# Another advice for a newbie thread!!



## Andyw (May 25, 2015)

hi all,

hoping to tap into the collective wisdom on here. Looking for a machine and grinder, mainly to make latte.

ive been lurking here for a while, and looking at all the usual sites (bella barista, my espresso, coffee omega, etc) and started off looking at silvias, have moved up to the fracino cherub, via the Piccino and quick mill silvano.

as everyone says there are massive price differences between different retailers. I like the idea if the made in Britain fracinos and I want to avoid wanting a better one by the middle of next month.

cherub is pushing the budget, but is doable, grinder will probably be a mignon.

any thoughts?


----------



## AL1968 (May 3, 2015)

We have a Francis Francis at the moment does both pods and ground coffee. We've had it for years but it's making some of the best coffee I've ever drunk since reading advice on this forum. The main difference being freshly roasted beans from the suppliers recommend here. The grinder has made a massive difference I researched for weeks I originally went for the Mazzer Mini, bought it second hand. It was faulty so went back for a refund.
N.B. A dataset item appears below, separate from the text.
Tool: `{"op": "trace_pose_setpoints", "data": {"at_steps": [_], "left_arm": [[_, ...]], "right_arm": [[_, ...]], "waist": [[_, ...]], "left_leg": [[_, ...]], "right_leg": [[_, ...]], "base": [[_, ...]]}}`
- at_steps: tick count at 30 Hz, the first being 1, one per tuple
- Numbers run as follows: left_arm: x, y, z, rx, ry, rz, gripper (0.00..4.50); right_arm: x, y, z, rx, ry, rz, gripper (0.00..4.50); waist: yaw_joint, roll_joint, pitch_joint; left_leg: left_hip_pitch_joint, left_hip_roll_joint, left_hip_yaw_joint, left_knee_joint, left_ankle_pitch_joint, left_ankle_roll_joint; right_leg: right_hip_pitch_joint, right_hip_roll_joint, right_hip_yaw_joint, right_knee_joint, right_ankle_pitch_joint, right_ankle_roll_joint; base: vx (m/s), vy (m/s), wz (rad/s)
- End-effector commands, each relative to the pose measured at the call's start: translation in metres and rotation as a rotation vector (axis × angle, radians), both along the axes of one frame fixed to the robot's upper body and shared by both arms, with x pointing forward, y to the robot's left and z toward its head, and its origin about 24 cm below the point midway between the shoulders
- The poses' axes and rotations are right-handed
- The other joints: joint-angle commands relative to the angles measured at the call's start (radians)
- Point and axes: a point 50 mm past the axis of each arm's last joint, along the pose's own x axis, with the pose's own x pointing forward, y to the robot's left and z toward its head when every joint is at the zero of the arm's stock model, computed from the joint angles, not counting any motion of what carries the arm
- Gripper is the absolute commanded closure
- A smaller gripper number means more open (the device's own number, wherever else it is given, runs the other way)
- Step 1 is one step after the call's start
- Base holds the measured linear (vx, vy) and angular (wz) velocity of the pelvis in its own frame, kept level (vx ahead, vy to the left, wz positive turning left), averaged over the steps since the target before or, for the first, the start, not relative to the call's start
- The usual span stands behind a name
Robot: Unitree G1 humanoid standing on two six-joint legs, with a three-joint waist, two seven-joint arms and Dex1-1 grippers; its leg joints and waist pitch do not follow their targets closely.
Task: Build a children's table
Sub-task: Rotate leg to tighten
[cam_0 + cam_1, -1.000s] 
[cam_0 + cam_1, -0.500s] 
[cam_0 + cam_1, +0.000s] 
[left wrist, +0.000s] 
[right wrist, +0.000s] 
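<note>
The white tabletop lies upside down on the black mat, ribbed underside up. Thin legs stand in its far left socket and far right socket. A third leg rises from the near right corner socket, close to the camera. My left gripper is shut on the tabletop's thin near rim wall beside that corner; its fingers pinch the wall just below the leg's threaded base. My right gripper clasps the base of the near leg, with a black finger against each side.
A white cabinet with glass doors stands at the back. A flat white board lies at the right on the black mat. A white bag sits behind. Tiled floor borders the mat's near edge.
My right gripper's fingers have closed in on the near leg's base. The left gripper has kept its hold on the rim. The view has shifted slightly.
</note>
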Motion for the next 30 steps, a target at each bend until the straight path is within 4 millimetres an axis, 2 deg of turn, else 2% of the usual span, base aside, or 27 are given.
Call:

I think I got hung up on the Mazzer hype, yes they are good but advice from Extract Coffee was to consider other options so had a good look round at Bella Barista and went for a chrome Eureka Mignon, more kitchen friendly in looks and size and SWMBO!

Have decided to upgrade the coffee machine and again after a lot of consideration and good advice now waiting for a Rocket R 58 to arrive. I'm still learning, but any questions I have have been answered on here. Happy shopping!


----------



## itguy (Jun 26, 2015)

Hi and welcome!


----------